Região Serrana terá programa de qualificação profissional em tecnologia

Friburgo receberá projeto do Serratec para capacitar pessoas nas linguagens de desenvolvimento de software e web a partir de 2020
terça-feira, 17 de setembro de 2019
por Jornal A Voz da Serra
Região Serrana terá programa de qualificação profissional em tecnologia

Um programa de treinamento vai capacitar profissionais da Região Serrana para atuar em empresas de tecnologia da informação e inovação, no desenvolvimento web e de softwares. A meta é qualificar, até 2021, um total de 630 profissionais  para o mercado de trabalho, em Nova Friburgo, Petrópolis e Teresópolis. 

A iniciativa é um dos pilares do Serratec, que reúne empresas de base tecnológica nas três principais cidades serranas e pretende estimular o crescimento econômico no interior do Estado do Rio. Os projetos são desenvolvidos em parceria com a Firjan, o sindicato das indústrias do setor (Sinditec), o Laboratório Nacional de Computação Científica (LNCC), o governo do estado e as prefeituras. O objetivo é é melhorar o ambiente de negócios da região através da capacitação profissional, geração de negócios e criação de infraestrutura para a chegada de novos empreendimentos.

Segundo o o líder do Serratec, Marcelo Carius, várias  empresas já manifestaram interesse em se instalar na Região Serrana, mas a mudança esbarra na falta de trabalhadores especializados.

O Serratec conta atualmente com 170 empresas com cerca de três mil funcionários e uma movimentação de R$ 550 milhões ao ano. As metas até 2021 são para a criação de pelo menos mais dez empresas, 360 postos de trabalho e faturamento de R$ 715 milhões.

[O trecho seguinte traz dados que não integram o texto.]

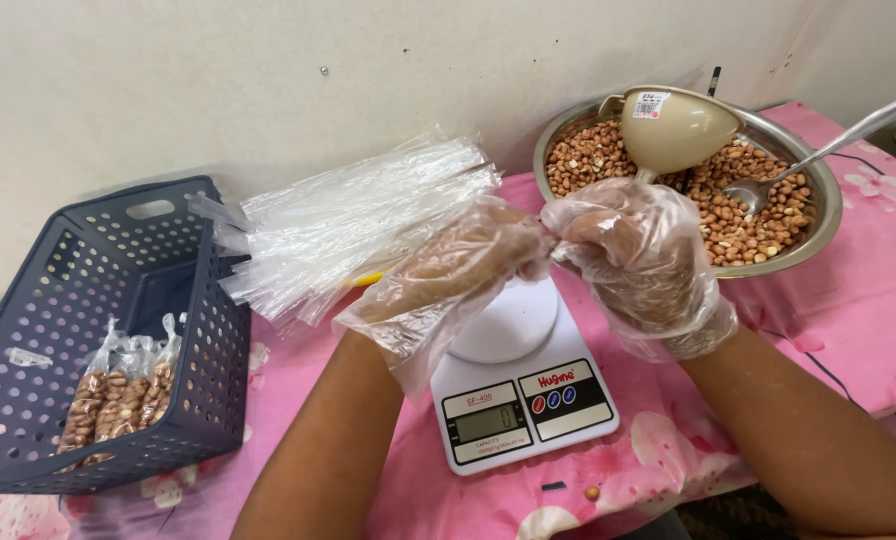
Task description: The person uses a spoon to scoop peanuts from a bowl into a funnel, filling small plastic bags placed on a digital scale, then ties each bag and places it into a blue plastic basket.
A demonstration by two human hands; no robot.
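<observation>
One basket point(208, 330), one scale point(528, 400), one bowl point(818, 180), one funnel point(673, 128), one spoon point(828, 150).

Wall: a plain off-white wall point(268, 70) fills the top of the view, right behind the desk; its surface is lightly scuffed, with a few small dark specks and one small dark stud high near the middle.
Desk: the desk point(848, 320) stands against the wall and is covered by a pink cloth printed with pale blossoms and thin dark twigs; the cloth lies smooth, with a soft fold toward the right edge.
Light: even and soft, with only faint shadows on the wall and the cloth.
Right edge: a dark strip beyond the desk, too small to tell what it is.
</observation>
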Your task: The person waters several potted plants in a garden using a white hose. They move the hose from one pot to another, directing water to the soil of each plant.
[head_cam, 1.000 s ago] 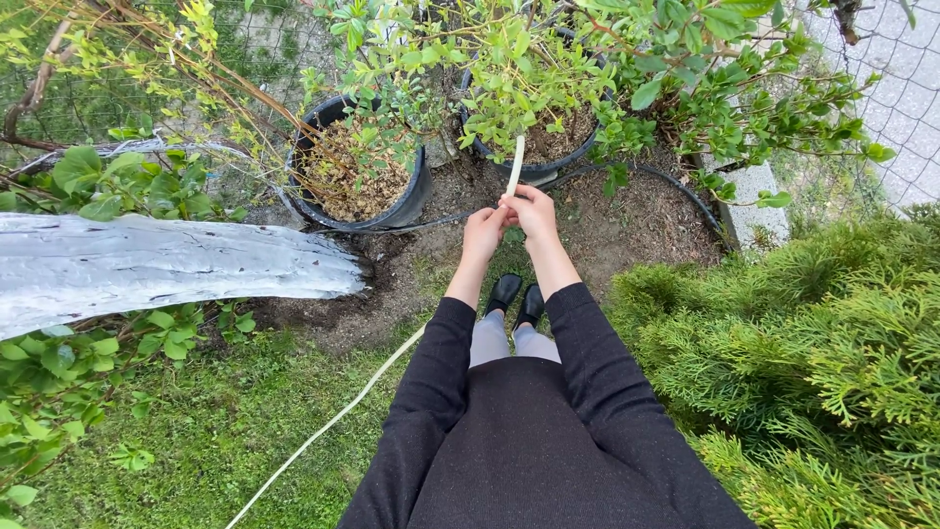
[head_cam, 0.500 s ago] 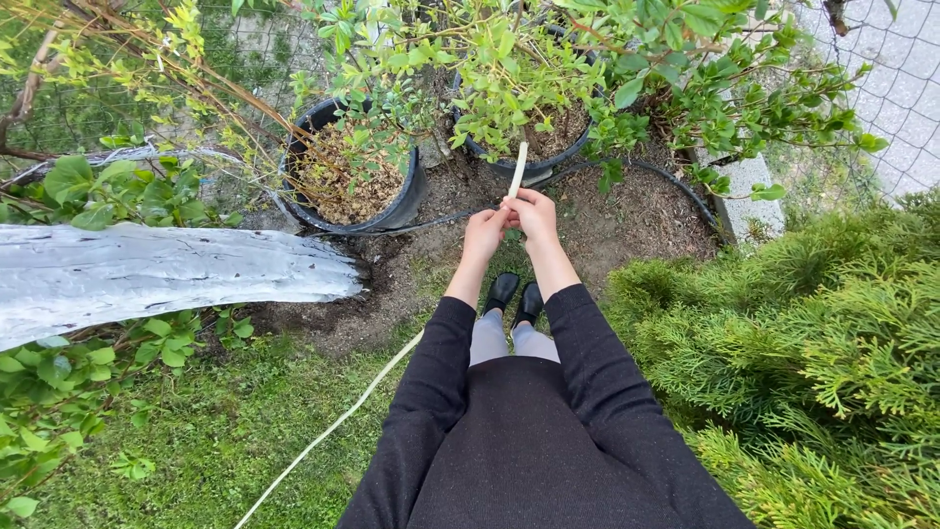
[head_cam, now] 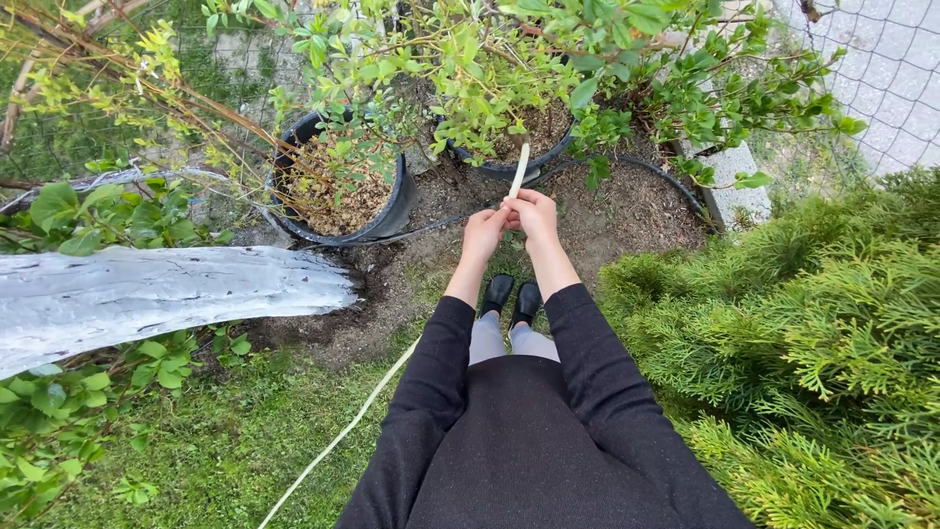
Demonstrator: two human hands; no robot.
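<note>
Below the waist, trailing over grass: pale hose (head_cam: pixel 343 436), light, limp, likely slick. Farther out, left hand (head_cam: pixel 483 233) and right hand (head_cam: pixel 534 216) clenched around its end, best grip spot. Beyond, black pot (head_cam: pixel 338 191).

A home garden: round black plastic plant pots (head_cam: pixel 338 191) at eleven o'clock, wire mesh fence (head_cam: pixel 881 69) at one, green lawn grass (head_cam: pixel 225 441) at eight.

No packages, labels, signs or screens show anywhere in this garden view; only plants, pots and soil.
</note>
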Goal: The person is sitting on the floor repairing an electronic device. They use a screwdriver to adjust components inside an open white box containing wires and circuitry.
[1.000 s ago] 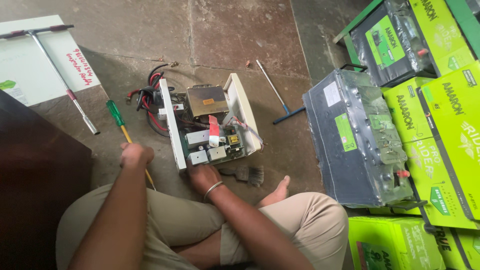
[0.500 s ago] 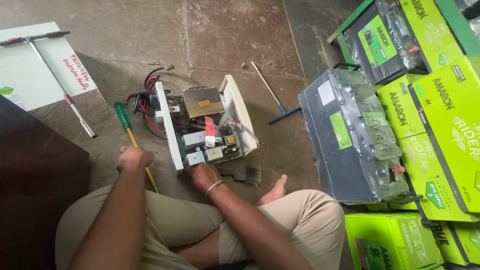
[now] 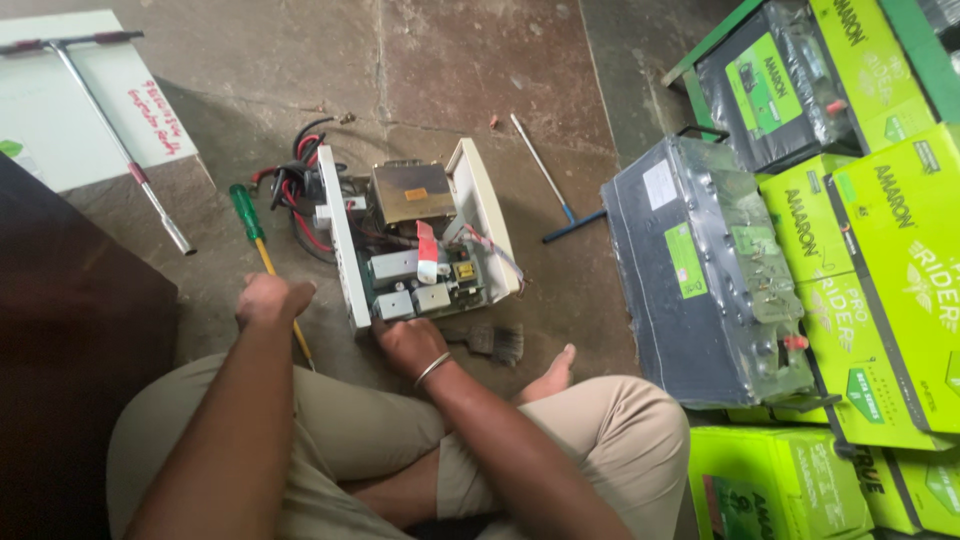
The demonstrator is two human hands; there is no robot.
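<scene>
At the far left a white board (image 3: pixel 60 110) lies on the stone floor (image 3: pixel 450 70), with a long T-handled wrench (image 3: pixel 115 135) resting across it and running off onto the floor. A dark slab (image 3: pixel 70 340) fills the near left.

Next comes a screwdriver (image 3: pixel 262 255) with a green handle and yellow shaft, lying at a slant with the handle at the far end. The left hand (image 3: pixel 268 298) is curled into a loose fist over the lower part of its shaft; the fingers are folded under, and I cannot tell whether they truly grip it.

Just right of that sits the opened electronic unit (image 3: pixel 415 235), a white casing lying with its insides exposed: a metal-cased transformer, small boards and a bundle of red and black wires (image 3: pixel 300 190) spilling out on its far left side. The right hand (image 3: pixel 405 340), a metal bangle at the wrist, rests against the unit's near edge, fingers bent and touching the casing's lower corner.

A small dark brush (image 3: pixel 495 342) lies just right of that hand, near a bare foot (image 3: pixel 550 375). Farther off, a slim blue-handled T-tool (image 3: pixel 550 190) lies on the floor. A large grey battery (image 3: pixel 710 270) and green battery boxes (image 3: pixel 880 240) crowd the right side.
</scene>
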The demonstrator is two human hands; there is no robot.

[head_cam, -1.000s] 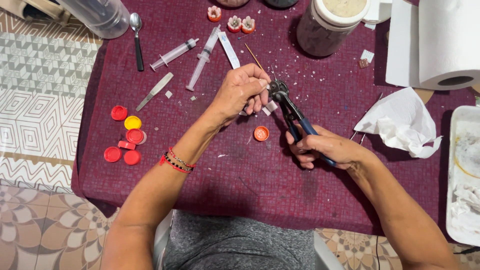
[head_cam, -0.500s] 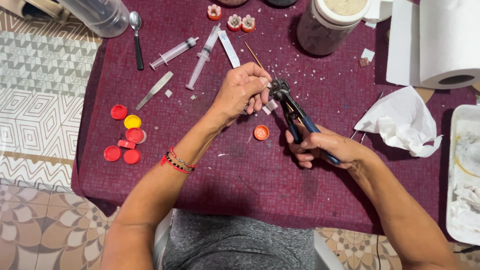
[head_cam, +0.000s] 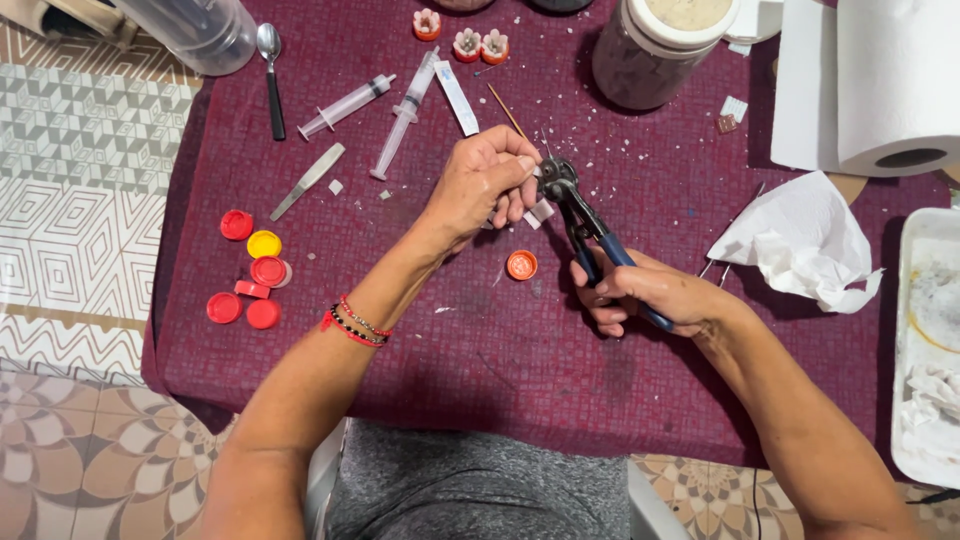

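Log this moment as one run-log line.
left hand: pinches small white piece at nipper head | right hand: grips blue-handled nippers | orange cap: on cloth between hands

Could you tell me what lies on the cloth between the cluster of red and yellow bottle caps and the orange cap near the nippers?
In the head view, only bare maroon tablecloth lies directly between the bottle caps and the orange cap; the left forearm crosses just below that stretch.

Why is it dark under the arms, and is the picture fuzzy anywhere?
Head view: light comes from above, so the left hand, the right hand and both arms throw soft shadows on the maroon tablecloth. The blue-handled nippers look sharp. The paper roll and white tray are very bright, nearly washed out. Table edges bend slightly near the corners.
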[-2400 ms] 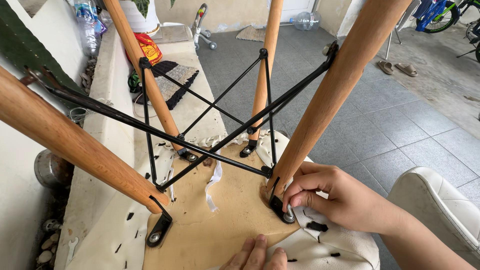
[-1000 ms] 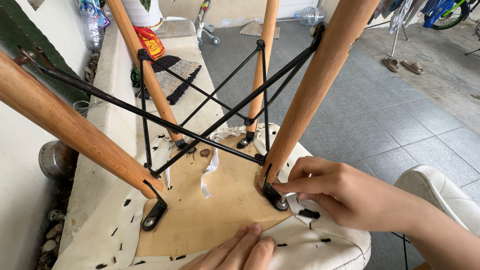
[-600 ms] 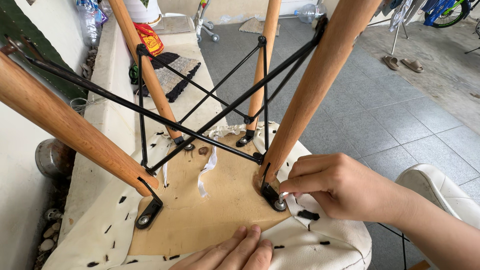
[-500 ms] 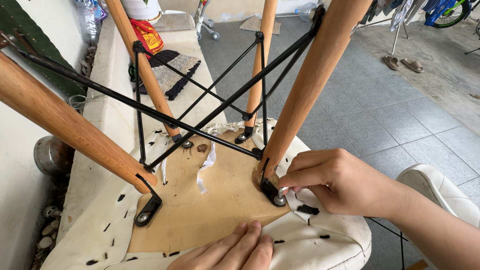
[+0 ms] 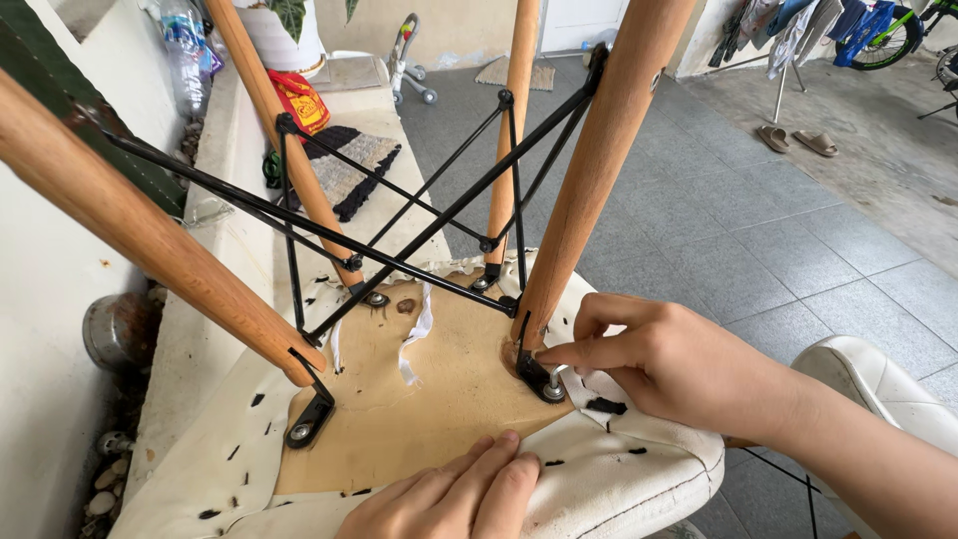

A formação é dividida em etapas: após uma qualificação de 260 horas em programação web, os estudantes serão divididos em três grupos que terão formação complementar com mais 180 horas em linguagens específicas: JavaScript, Xamarin e Angular. Ao fim de 4 meses de curso os profissionais terão recebido 440 horas de conteúdo certificados pela Firjan Senai.

O modelo é similar ao adotado nas faculdades de medicina, onde há imersão dos alunos nas empresas, possibilitando que eles tenham conhecimento teórico e prático, solucionem problemas reais e adquiram experiência profissional ainda durante a formação.

“Estamos caminhando na contramão da crise e com passos firmes para o desenvolvimento econômico das cidades. O início deste projeto-piloto é algo para ser comemorado e seguido por outros setores. Aqui estamos pensando na melhoria do ambiente de negócios e no desenvolvimento do setor que só tende a crescer”, explica o empresário e representante do Sinditec (Sindicato da Indústria Eletrônica, de Informática, de Telecomunicações, de Produção de Software, de Produção de Hardware, de Produção de Produtos Eletroeletrônicos e Componentes no Estado do Rio), Luiz Antônio Daud.